■ **Task details**
Across the records below, count every line that contains the string "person", then report the count alone.

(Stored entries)
• • • • •

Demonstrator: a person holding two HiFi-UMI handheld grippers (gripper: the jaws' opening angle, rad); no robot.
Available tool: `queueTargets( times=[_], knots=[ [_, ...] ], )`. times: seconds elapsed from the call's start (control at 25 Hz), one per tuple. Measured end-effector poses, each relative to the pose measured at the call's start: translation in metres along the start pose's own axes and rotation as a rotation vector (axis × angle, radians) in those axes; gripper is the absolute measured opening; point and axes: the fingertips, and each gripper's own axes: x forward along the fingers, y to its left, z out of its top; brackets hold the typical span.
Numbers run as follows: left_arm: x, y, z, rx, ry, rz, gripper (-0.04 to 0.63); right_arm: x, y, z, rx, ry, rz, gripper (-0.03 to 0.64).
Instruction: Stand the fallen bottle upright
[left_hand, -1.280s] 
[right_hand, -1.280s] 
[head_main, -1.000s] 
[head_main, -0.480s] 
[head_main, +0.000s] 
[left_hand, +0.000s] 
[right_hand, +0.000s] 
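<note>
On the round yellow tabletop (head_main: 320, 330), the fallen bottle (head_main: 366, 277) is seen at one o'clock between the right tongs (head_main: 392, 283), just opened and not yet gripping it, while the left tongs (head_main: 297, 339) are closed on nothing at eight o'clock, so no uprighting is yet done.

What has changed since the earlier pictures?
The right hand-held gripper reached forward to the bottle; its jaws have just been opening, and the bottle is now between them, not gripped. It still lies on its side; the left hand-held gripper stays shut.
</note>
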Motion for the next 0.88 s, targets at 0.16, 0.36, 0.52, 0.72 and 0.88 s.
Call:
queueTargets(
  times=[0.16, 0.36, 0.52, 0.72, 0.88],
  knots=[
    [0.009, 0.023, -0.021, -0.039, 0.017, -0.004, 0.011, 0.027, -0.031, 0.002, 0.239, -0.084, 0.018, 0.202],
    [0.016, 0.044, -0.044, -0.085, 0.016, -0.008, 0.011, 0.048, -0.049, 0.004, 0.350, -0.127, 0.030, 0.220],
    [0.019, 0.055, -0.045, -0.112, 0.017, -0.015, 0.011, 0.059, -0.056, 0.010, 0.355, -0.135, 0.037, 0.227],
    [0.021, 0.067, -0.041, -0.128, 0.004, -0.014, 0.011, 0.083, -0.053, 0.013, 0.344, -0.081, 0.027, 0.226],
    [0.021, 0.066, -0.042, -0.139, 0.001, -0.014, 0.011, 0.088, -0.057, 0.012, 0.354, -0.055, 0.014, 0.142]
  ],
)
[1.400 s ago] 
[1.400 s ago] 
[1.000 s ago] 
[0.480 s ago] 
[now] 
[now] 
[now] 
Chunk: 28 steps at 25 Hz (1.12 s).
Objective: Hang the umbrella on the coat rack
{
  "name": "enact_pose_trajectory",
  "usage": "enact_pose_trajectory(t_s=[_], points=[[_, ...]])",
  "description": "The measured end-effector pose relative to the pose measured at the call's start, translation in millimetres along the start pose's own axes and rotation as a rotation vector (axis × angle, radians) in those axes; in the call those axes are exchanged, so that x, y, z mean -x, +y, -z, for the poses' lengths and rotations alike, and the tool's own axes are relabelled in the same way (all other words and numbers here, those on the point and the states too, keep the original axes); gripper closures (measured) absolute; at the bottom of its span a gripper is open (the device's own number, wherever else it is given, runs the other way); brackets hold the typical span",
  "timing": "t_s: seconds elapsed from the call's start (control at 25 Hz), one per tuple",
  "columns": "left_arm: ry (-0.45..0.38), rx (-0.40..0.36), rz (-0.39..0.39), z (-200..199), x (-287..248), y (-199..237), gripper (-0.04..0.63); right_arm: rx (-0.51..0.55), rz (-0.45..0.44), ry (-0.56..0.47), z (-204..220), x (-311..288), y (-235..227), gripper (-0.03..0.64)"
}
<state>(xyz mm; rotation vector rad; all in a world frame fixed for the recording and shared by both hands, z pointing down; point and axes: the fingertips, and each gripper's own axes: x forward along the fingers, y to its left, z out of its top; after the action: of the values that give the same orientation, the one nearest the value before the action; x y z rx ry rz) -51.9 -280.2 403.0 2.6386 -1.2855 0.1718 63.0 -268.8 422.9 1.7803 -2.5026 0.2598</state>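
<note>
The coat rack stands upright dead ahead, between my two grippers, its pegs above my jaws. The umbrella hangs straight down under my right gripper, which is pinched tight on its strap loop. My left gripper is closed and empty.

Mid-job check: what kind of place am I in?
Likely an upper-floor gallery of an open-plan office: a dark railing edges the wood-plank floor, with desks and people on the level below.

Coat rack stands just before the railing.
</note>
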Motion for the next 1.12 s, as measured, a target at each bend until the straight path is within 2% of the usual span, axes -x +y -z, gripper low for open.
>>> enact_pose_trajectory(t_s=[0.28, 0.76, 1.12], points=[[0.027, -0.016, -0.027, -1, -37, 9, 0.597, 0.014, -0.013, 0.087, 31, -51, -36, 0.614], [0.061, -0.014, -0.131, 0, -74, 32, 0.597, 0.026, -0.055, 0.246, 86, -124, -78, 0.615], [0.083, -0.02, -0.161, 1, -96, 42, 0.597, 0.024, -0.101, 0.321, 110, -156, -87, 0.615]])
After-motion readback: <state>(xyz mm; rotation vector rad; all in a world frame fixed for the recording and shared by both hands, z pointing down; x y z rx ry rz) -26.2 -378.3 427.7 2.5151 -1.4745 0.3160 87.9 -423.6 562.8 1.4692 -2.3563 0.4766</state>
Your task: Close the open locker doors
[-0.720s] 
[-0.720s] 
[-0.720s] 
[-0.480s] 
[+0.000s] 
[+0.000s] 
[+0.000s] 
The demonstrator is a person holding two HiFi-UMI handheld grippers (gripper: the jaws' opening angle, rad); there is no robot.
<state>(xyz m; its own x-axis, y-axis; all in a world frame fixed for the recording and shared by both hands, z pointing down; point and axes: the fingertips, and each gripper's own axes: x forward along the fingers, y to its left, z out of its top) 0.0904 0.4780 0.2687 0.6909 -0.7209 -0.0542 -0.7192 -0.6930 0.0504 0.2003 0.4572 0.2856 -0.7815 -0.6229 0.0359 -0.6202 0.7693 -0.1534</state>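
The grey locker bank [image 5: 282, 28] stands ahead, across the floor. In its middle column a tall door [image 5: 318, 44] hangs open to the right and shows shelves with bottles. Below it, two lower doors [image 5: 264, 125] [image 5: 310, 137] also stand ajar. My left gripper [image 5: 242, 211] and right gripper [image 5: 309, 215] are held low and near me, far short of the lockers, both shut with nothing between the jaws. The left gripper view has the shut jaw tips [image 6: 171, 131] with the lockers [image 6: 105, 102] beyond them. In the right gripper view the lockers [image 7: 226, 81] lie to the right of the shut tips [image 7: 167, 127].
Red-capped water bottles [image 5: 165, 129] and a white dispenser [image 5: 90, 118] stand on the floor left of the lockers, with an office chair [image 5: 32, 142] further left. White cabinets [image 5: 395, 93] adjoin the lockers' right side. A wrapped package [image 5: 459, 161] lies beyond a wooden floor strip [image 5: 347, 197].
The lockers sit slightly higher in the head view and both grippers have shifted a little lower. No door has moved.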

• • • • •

■ **Task result**
2